恋人同士でやるという伝説の儀式、「あーん」。
自分のスプーンで恋人に対して自分の飲食物を分け与える行為。「間接キス」を自ら相手に押し付ける行動だ。こんなもの恋人同士でしかできるはずがない!
「と、冬華? 急にどうした?」
俺は突然の冬華の行動に動揺を隠しきれない。
「こ、これもマナーなのよ」
「マナー?」
「こ、こういう店に恋人同士で来たら、『あーん』ってするのが決まりなのよ」
絶対、嘘だ。
いや、こんな嘘に騙される人間が現実に居るわけない。確かに、俺はこの店のことは何も知らないが、そんなマナーがあるわけないだろうが。こんな嘘に騙されるのはマンガの主人公だけである。
しかし、だ。
冬華の考えていることも解る。
(おそらく、冬華は『あーん』の練習をしたいんだろう)
確かに『あーん』には、ある程度のテクニックが必要になる。適切な量をスプーンに乗せる必要があるし、こぼさないようにうまく相手の口元に運ぶ技量も必要だ。
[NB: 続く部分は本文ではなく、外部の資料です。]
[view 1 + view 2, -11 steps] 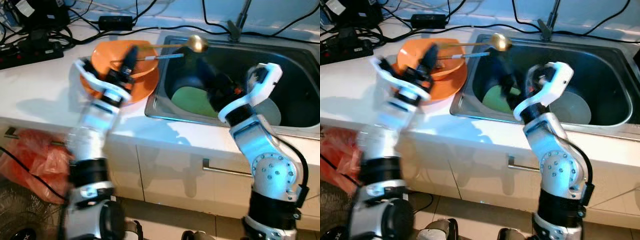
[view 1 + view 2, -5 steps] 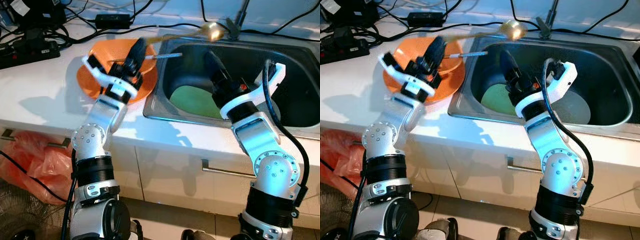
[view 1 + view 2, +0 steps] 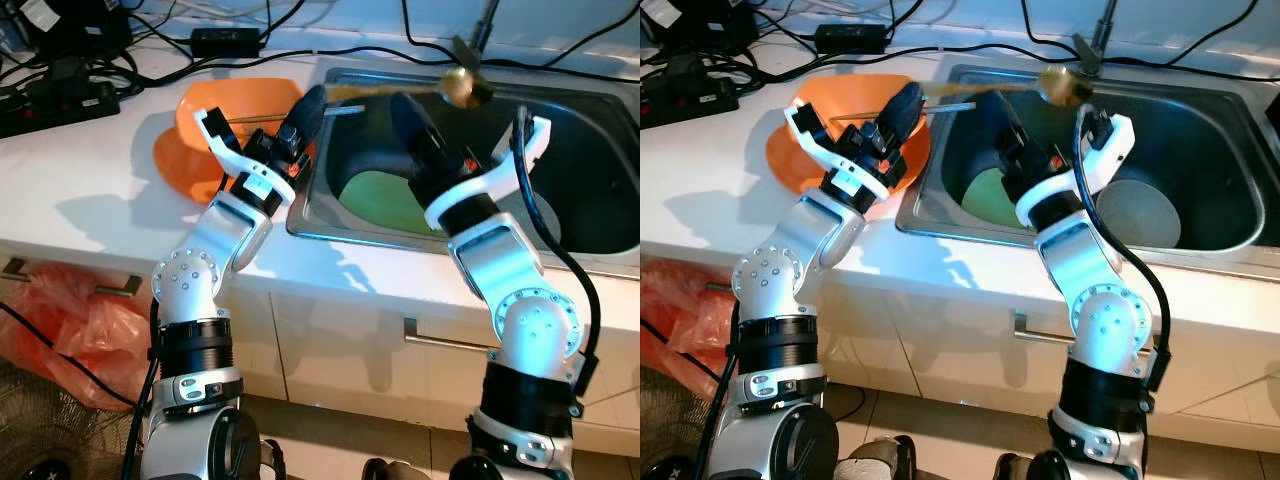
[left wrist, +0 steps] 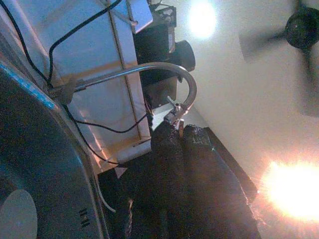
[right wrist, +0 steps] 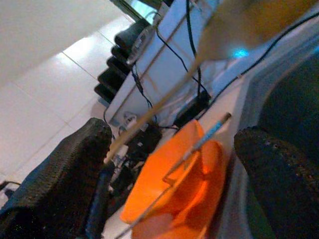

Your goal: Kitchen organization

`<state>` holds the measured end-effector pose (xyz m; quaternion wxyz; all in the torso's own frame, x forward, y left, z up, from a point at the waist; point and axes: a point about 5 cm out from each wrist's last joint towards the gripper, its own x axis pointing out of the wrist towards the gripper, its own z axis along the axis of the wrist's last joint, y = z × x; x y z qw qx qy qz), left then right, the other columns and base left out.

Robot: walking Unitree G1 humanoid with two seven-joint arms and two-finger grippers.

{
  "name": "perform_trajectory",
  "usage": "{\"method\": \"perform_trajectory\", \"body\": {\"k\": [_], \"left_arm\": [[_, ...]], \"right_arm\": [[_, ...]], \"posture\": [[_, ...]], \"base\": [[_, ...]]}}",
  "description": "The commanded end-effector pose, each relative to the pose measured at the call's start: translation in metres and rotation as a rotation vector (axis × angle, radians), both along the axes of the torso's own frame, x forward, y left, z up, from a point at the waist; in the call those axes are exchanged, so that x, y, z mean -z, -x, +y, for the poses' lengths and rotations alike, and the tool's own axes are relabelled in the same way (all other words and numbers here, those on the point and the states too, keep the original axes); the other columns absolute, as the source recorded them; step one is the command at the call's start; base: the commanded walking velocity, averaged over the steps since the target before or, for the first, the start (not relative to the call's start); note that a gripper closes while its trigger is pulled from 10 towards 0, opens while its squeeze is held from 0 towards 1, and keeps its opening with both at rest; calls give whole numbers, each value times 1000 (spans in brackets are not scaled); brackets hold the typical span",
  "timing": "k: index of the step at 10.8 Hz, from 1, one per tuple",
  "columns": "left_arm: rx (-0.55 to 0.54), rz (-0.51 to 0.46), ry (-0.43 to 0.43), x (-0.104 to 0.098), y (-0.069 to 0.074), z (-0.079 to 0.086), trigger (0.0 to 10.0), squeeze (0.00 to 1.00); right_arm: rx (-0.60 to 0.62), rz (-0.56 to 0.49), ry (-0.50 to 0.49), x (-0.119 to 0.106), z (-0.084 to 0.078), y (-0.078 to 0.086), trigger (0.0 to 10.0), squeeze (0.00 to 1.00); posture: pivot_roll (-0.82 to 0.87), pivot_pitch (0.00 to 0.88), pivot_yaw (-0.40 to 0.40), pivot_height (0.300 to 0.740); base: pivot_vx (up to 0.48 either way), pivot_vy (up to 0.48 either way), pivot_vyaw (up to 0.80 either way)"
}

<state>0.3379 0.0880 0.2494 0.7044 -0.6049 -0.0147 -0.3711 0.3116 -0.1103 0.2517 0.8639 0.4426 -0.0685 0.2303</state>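
The golden ladle (image 3: 461, 85) hangs at upper centre of the frame, above the sink (image 3: 600, 120), its long handle clamped in my left gripper (image 3: 305, 108) so it clears the orange bowl (image 3: 195, 125) on the surface. My right gripper (image 3: 410, 125) waits spread apart beneath it.

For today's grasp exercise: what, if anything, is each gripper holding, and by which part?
The left gripper holds the golden ladle by its handle end. The right gripper is open, holding nothing.

kitchen: steel sink (image 3: 560, 110), countertop (image 3: 90, 170)
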Motion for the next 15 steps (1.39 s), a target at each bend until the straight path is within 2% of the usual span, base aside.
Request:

もし、ここで「『あーん』の練習をさせて」と冬華が言った場合、俺が断る可能性があると彼女は考えたのだろう。
(だって、本当の恋人同士でもないのに『あーん』なんてはしたない真似できないもん……)
そんな「間接キス」するとか恥ずかしすぎる。頭が沸騰してしまいそうだ。
だが、それが「マナー」なのだというなら話は別だ。例えば、欧米に行ってハグを拒否すれば少なからず失礼にあたるように、マナーだと言われれば俺は従わざるを得なくなる。
(俺のカフェに対する知識の少なさにつけこんだな……!)
ならば、どうする。
ここで冬華の嘘を指摘すれば、おそらく冬華は引き下がる。勝てない勝負をするほど、彼女は愚かではない。
だが――
「は、早くしてよ」
顔を真っ赤にして、手を震わせている女に恥を書かせるほど、俺も男が腐ってはいない。
(ええい、何も考えるな! 俺は無だ!)
俺は冬華の差し出したスプーンを咥えた。
甘い生クリームの味が、口の中に広がった。
瞬間、冬華と目線が交わる。
俺は今、冬華と間接キスを――
何も間接キスくらい初めてではない。だが、「あーん」というのは、単なる間接キス以上の破壊力を秘めていた。俺の頭は一瞬でショートした。
「あ……」
「う……」
俺たちは何も言えなくなってしまい、ただただ黙って俯くのだった。